Cris
About Cris:
I’m a goofy geek with a jacked up body; I’m an artist and artisan; I’m positive and happy, despite tribulations. I am a walking, talking paradox.
Born in TN to incredibly caring and gifted parents, I came out of the womb much as I am today – physically messed up, a little late for the party and ‘spirited’. I was diagnosed with Polands Syndrome, Sprengel’s Deformity and most recently, Cervial Dystonia (although I’m pretty sure I’ve always had CD (or idiopathic dystonia)). I had a flap of skin attaching my right arm to my chest that was removed at 18 months.
About 16 years old, I started to experience pain in my neck and shoulder. That’s progressively gotten worse since that point in time. I am a walking, talking chemistry experiment with medication that helps me function (sometimes). And always in pain; sometimes a little and sometimes a whole lot – for a long time.
I met my wife at a summer camp for the arts 21 years ago and we’ve never been parted – she is my support, life crutch and partner through good and bad. I love her with everything that I have +10%. We’re unique and in our union we’ve crafted a bond that cannot be parted.
I found myself in business for myself as an IT Consultant, helping companies with big projects and gnarly software.
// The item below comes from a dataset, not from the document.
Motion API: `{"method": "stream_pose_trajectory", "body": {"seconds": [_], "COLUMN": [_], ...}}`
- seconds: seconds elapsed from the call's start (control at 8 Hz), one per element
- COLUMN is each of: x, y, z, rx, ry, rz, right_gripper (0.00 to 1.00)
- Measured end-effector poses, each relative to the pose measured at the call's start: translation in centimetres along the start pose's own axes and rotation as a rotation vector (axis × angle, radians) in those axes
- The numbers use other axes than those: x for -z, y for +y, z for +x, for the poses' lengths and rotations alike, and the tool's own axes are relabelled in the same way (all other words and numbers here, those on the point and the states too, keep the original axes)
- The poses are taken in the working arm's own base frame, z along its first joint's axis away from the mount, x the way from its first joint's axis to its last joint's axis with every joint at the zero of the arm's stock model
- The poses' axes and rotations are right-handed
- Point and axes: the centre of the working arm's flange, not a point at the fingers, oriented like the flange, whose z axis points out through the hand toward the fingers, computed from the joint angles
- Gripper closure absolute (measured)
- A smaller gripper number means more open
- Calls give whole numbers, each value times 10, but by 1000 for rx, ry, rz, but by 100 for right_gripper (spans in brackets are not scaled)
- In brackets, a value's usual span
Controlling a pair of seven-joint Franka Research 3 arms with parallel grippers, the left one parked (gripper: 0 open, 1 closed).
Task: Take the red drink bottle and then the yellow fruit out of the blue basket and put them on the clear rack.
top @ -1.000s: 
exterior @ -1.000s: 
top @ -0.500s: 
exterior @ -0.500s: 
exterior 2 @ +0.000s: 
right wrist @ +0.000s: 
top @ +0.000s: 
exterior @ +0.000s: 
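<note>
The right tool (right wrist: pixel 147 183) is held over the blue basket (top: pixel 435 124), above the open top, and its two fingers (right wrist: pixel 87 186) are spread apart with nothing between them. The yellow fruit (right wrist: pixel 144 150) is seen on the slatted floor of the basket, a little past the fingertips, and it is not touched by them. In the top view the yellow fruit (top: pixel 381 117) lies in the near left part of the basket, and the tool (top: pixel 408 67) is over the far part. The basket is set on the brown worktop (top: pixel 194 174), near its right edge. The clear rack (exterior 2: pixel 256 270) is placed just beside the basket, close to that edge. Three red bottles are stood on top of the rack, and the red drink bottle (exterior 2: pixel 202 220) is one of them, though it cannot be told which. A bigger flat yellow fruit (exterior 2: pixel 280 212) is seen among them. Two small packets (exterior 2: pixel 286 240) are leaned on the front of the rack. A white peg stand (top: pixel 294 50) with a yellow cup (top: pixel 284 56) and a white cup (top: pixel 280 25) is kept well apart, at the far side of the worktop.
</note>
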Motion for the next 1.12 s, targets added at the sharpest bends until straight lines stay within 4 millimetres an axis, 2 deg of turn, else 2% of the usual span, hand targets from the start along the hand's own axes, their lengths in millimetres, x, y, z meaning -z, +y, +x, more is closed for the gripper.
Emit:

I love working for myself, or rather running a company, and it’s a large part of who I am and why I continue to push forward.
Brenda and I are dog peeps – we love BIG dogs. Can’t ever live in an apartment again; not with Mastiffs, Great Danes and Golden Retrievers.
I love woodworking – especially carving. Something about turning the exceptional from the ordinary makes me very happy. I’d sell any of my work because I enjoy the process, not necessarily the end result (the piece on the wall).
I love music – disparate parts played together beautifully is the greatest sound I can hear. The Grateful Dead, Dave Matthews Band, Miles Davis, Thelonious Monk and Dave Brubeck are some of my favs.
I must remain constantly ‘on’ – it isn’t likely I’ll be caught in a park taking in the beauty. Not because I wouldn’t like to; it’s just not feasible, as that would let the monster enter my field of vision (the pain). So I soldier on with a positive attitude, open heart and eyes and make the best of what I’ve got. What would you do?